▶ **Task brief**:
What is the count of lines in the listing below that hold the string "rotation"? Reply with that number alone.

▶ **Source information**:
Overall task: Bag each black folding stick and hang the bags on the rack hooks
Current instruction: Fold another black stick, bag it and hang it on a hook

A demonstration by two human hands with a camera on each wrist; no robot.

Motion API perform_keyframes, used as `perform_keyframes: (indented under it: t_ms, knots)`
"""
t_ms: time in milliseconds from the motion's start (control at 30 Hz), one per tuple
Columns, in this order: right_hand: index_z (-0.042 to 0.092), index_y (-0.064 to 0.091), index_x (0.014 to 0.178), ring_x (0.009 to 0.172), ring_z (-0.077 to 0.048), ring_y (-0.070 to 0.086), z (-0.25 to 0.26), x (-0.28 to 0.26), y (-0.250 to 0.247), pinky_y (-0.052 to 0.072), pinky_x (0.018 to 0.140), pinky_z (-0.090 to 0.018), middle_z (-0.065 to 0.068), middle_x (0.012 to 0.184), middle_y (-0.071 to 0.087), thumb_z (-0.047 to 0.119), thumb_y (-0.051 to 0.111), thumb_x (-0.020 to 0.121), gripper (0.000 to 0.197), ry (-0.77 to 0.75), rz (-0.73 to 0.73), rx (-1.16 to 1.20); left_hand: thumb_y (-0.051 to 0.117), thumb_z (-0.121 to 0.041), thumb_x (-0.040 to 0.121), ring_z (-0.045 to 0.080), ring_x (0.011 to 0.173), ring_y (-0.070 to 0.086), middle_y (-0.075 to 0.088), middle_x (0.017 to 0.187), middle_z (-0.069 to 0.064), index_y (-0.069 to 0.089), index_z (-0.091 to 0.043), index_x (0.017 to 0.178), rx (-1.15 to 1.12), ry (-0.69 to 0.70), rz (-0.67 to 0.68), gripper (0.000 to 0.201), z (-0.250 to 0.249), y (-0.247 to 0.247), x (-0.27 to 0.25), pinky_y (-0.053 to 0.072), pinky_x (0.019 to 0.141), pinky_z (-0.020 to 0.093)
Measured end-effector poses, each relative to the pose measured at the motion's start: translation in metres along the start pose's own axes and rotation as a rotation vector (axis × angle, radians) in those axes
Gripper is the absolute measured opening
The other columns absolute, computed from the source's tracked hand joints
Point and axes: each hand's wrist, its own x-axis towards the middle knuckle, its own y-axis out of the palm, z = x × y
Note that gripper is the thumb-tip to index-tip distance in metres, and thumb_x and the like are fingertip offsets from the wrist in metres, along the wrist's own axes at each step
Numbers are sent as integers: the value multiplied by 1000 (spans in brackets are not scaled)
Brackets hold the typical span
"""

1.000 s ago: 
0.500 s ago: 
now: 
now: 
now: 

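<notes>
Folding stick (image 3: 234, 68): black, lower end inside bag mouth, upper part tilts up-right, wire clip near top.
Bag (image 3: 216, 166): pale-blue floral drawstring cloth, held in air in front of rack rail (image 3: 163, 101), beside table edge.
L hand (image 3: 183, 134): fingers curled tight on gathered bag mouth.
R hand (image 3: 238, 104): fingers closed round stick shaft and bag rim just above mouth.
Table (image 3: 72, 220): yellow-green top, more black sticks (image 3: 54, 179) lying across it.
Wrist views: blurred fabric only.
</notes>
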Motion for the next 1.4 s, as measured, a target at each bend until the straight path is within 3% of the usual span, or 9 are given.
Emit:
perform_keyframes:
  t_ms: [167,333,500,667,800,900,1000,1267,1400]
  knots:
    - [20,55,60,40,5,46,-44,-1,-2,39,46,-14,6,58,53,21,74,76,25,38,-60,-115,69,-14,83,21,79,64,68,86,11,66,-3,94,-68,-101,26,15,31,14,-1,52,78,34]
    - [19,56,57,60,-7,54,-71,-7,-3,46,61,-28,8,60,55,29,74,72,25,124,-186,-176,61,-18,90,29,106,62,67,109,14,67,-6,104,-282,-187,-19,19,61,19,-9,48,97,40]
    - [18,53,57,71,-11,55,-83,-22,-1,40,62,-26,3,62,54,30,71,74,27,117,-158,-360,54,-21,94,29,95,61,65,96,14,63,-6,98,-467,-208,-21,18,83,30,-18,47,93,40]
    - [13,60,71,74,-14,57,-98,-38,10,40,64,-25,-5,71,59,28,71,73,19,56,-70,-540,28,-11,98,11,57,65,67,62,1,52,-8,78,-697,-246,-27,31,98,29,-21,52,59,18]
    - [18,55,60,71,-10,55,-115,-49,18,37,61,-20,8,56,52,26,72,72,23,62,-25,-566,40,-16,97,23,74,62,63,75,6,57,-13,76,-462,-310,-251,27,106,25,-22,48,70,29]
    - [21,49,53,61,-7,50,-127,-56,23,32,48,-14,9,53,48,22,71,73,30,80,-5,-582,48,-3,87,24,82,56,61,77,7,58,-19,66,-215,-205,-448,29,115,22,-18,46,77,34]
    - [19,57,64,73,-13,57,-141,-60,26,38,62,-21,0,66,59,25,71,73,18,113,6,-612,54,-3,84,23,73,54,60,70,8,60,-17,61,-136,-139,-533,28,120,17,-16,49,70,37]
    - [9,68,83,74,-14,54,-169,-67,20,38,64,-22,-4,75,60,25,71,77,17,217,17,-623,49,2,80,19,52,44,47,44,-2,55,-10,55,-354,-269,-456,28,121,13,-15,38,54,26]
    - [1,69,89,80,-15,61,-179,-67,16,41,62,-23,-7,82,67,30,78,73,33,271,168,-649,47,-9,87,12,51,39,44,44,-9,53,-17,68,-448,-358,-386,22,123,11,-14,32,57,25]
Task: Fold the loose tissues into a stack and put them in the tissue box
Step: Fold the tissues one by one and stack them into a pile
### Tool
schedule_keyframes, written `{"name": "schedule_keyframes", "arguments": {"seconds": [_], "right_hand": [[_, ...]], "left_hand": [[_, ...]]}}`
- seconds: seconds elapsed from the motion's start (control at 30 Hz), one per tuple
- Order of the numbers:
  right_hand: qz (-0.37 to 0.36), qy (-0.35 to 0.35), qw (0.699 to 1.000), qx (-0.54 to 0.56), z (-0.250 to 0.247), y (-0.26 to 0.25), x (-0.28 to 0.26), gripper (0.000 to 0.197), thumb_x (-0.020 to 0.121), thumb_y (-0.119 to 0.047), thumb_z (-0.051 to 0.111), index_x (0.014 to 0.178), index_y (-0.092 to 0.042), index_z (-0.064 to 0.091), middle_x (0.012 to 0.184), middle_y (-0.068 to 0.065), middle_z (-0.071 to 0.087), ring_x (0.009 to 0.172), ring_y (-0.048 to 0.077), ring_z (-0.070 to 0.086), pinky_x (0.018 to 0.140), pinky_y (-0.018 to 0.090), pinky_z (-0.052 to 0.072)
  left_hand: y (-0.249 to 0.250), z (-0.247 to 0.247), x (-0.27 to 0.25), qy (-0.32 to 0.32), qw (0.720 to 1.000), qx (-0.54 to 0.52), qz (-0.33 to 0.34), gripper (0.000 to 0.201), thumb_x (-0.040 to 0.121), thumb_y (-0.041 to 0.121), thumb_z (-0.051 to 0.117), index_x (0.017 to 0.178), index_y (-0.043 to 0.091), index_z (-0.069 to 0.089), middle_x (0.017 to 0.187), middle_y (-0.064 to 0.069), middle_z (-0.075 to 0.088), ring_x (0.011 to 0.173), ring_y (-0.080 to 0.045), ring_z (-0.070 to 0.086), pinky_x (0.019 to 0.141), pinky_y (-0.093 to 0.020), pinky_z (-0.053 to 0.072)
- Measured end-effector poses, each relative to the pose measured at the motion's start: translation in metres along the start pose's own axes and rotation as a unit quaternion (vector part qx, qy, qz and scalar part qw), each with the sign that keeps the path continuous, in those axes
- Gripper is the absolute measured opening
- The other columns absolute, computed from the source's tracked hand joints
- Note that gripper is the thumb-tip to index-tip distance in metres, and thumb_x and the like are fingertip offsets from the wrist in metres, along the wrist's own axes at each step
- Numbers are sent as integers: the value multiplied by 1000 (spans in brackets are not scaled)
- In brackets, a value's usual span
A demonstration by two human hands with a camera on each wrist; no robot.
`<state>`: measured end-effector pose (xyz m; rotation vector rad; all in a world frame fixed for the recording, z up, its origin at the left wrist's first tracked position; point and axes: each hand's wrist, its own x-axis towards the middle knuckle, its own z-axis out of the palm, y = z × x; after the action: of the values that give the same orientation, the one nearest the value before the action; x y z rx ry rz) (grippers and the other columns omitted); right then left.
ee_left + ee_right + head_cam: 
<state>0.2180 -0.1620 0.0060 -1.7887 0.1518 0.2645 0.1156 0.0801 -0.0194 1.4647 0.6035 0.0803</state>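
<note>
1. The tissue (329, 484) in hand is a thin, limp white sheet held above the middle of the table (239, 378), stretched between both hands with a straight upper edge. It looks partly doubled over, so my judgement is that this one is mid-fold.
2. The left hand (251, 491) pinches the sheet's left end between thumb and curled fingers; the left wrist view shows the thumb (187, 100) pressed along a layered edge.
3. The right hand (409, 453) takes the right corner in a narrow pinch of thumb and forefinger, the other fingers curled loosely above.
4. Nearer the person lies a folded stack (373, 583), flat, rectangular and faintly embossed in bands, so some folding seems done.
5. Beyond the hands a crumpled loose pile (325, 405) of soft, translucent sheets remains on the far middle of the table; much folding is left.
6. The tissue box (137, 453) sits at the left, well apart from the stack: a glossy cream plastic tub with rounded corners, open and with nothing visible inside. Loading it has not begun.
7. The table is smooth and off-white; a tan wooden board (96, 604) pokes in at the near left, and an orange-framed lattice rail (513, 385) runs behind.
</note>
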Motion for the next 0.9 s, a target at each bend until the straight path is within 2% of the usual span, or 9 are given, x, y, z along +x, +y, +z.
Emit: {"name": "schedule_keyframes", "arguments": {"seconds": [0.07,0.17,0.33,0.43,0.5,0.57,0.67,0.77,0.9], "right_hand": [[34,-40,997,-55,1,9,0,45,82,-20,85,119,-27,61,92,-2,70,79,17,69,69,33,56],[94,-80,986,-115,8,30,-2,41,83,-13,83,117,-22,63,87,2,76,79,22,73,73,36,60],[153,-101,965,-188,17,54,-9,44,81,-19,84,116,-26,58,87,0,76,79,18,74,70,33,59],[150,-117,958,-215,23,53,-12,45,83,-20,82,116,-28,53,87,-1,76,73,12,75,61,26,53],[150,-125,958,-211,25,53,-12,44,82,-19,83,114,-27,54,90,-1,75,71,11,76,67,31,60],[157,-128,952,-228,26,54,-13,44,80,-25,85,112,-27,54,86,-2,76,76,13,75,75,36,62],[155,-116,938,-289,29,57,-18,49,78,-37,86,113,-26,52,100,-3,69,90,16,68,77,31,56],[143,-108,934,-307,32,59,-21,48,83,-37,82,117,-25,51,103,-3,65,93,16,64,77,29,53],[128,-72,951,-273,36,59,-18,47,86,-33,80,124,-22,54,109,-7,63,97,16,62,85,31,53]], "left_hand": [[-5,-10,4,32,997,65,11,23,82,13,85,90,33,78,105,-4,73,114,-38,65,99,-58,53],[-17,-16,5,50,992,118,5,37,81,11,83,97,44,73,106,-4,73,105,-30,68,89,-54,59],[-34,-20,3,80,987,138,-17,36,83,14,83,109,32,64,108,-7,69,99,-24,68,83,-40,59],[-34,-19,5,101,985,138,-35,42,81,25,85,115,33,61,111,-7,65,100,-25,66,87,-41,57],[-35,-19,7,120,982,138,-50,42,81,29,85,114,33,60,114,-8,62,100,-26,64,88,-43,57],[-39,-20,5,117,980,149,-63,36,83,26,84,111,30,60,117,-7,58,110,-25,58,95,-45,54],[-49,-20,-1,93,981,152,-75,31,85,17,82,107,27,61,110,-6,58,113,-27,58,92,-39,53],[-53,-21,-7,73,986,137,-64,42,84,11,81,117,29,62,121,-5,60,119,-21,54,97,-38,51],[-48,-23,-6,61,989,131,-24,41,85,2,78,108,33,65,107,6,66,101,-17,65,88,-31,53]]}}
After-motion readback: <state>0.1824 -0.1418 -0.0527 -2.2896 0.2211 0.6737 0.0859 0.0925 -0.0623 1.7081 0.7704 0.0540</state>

▶ **Completed task**:
3